On February 22, 2023, a group within the Department of Justice issued a “United States Attorney’s Offices Voluntary Self-Disclosure Policy” (VSD). The policy set forth “standards of voluntary disclosure” as follows:
A. Standards of Voluntary Self-Disclosure
Decisions about whether a disclosure constitutes a VSD will be made by the USAO based on a careful assessment of the circumstances of the disclosure on a case-by-case basis and at the sole discretion of the USAO. The USAO will require that a disclosure meet each of the following standards for it to constitute a VSD under this policy:
1. Voluntary: VSDs only occur when the disclosure of misconduct is made voluntarily by the company. A disclosure will not be deemed a VSD under the policy where there is a preexisting obligation to disclose, such as pursuant to regulation, contract or a prior Department resolution (e.g., non-prosecution agreement or deferred prosecution agreement).
2. Timing of the Disclosure: A disclosure will only be deemed a VSD when the disclosure is made to the USAO:
a. “prior to an imminent threat of disclosure of government investigation,” U.S.S.G. §8C2.5(g)(1);
b. prior to the misconduct being publicly disclosed or otherwise known to the government; and
c. within a reasonably prompt time after the company becoming aware of the misconduct, with the burden being on the company to demonstrate timeliness.
3. Substance of the Disclosure and Accompanying Actions: For a disclosure to be deemed a VSD under this policy, the disclosure must include all relevant facts concerning the misconduct that are known to the company at the time of the disclosure.
The USAO recognizes that a company may not be in a position to know all relevant facts at the time of a VSD because the company disclosed reasonably promptly after becoming aware of the misconduct. Therefore, a company should make clear that its disclosure is based upon a preliminary investigation or assessment of information, but it should nonetheless provide a fulsome disclosure of the relevant facts known to it at the time.
The USAO further expects that the company will move in a timely fashion to preserve, collect, and produce relevant document and/or information, and provide timely factual updates to the USAO. Should the company conduct an internal investigation, the USAO expects appropriate factual updates as that investigation progresses. See JM §9-28.700.

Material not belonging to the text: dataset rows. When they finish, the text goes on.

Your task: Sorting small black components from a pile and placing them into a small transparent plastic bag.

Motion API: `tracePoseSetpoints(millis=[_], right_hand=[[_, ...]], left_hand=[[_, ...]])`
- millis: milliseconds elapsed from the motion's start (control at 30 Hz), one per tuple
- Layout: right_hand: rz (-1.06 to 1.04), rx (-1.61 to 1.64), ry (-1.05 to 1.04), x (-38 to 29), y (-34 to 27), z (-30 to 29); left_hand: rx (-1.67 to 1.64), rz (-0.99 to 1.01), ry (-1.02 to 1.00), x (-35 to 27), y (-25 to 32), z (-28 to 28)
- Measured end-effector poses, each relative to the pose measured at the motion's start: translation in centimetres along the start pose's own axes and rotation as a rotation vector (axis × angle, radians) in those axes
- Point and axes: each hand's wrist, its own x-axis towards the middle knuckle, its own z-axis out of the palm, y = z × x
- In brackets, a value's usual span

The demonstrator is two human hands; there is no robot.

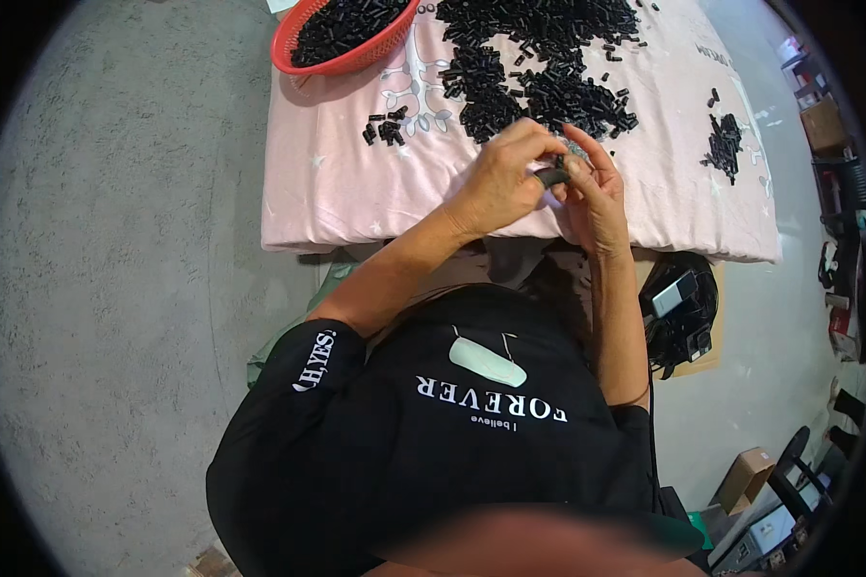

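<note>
Over the near part of the table, my left hand [505,177] and my right hand [599,191] meet at the fingertips. Between them is a small black part [560,161], mostly covered by the fingers. A dark curved piece [551,177] shows at my left hand; whether it is held or worn on a digit is unclear. Just beyond the fingers lies a patch of small grey bits [576,149], partly hidden by my right hand. A large heap of short black cylindrical parts [541,79] spreads on the table beyond both hands.
A red plastic basket [346,63] full of similar parts stands at the far left of the pink cloth [332,195]. Small piles of black parts lie at left [387,130] and right [725,144]. A black bag with devices [682,310] sits below the table's right edge.
</note>
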Motion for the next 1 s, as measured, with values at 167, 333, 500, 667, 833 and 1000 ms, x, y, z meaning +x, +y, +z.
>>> tracePoseSetpoints(millis=[167, 333, 500, 667, 833, 1000], right_hand=[[0.004, -0.030, 0.054, 0.3, 0.2, 0.1], [-0.008, -0.023, 0.050, 0.5, 0.5, -0.3], [-0.002, -0.018, 0.058, 0.5, 0.5, -0.2], [-0.015, -0.028, 0.048, 0.6, 0.6, -0.4], [-0.025, -0.029, 0.054, 0.5, 0.6, -0.2], [-0.057, -0.132, 0.083, 0.2, 1.0, 0.0]], left_hand=[[0.278, -0.109, 0.188, -0.6, -5.7, -4.7], [0.636, -0.127, 0.211, -1.9, -10.0, -9.5], [0.776, -0.244, 0.192, -2.8, -11.0, -11.0], [0.786, -0.233, 0.234, -1.3, -10.0, -9.6], [0.736, -0.216, 0.213, 0.8, -10.4, -7.6], [0.737, -0.287, 0.170, 1.4, -11.3, -7.1]])
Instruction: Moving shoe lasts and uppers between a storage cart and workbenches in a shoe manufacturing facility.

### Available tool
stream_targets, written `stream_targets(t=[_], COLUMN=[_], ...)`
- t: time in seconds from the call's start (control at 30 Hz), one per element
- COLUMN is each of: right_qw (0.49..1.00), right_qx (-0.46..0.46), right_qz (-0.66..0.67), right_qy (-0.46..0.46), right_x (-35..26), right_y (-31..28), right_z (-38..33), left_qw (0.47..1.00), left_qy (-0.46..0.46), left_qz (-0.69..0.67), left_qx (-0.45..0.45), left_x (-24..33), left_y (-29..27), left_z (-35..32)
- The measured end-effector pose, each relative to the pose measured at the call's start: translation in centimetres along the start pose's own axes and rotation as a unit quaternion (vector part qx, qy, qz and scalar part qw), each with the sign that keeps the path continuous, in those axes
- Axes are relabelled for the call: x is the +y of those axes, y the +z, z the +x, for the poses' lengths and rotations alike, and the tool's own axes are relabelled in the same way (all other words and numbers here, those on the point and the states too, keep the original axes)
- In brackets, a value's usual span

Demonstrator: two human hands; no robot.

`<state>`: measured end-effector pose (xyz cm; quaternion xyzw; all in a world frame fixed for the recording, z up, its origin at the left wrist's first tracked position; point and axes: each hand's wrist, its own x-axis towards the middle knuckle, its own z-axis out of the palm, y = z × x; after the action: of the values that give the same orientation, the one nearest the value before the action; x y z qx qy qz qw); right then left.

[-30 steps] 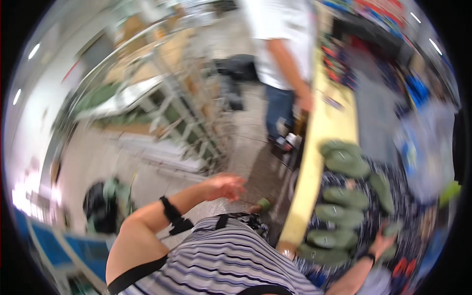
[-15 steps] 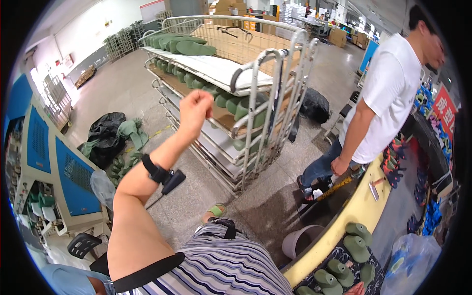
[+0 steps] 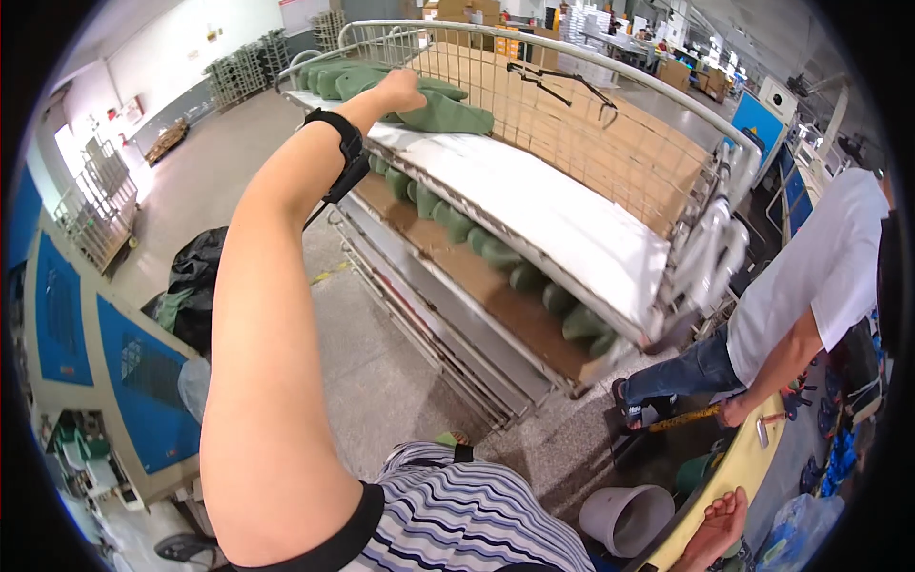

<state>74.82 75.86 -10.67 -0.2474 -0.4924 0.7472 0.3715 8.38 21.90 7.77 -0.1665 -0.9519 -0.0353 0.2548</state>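
Observation:
My left arm reaches out to the top shelf of a wire-sided rack cart (image 3: 534, 205). There my left hand (image 3: 402, 92) is closed at a green shoe upper (image 3: 446, 114), its fingertips partly hidden. More green shoe uppers (image 3: 329, 78) lie bunched at the left end of the white shelf board (image 3: 515, 186). On the tier below, a row of rounded green shoes (image 3: 477, 238) lines the edge. Low on the right, my right hand (image 3: 721, 522) hangs over the yellow counter edge (image 3: 701, 496), palm up, fingers loosely curled and apart, holding nothing.
A person in a white shirt (image 3: 810, 267) stands on the right by the counter, where a hammer (image 3: 765, 427) lies. A pale bucket (image 3: 626, 520) stands on the floor below. Blue-panelled machines (image 3: 143, 381) and a black bag (image 3: 198, 276) are on the left.
My left hand has gone from above the cart's near side to the green uppers on its top shelf. The cart now appears closer. My right hand has come further into view.

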Motion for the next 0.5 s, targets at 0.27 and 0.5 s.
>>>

On March 2, 2023, Monaco delivered remarks at the American Bar Association National Institute on White Collar Crime and set forth a pilot program that “involves innovative approaches to compensation and the use of clawbacks.” In her remarks, she stated that the program has “two parts:”
First, every corporate resolution involving the Criminal Division will now include a requirement that the resolving company develop compliance-promoting criteria within its compensation and bonus system. …
Second, under the pilot program, the Criminal Division will provide fine reductions to companies who seek to claw back compensation from corporate wrongdoers.
On March 3, 2023, the Justice Department published “The Criminal Division’s Pilot Program Regarding Compensation Incentives and Clawbacks.”
Attorneys who represent corporations should be fully familiar with the Justice Department’s new policies. These policies might possibly be summarized and inserted into law firms’ websites, as a number of firms have already done so. It is particularly important that white-collar crime attorneys make these guidelines known to corporations who are involved in government contracts. In any event, attorneys may want to advise companies to insert provisions reflecting these new Justice Department policies into their compliance programs.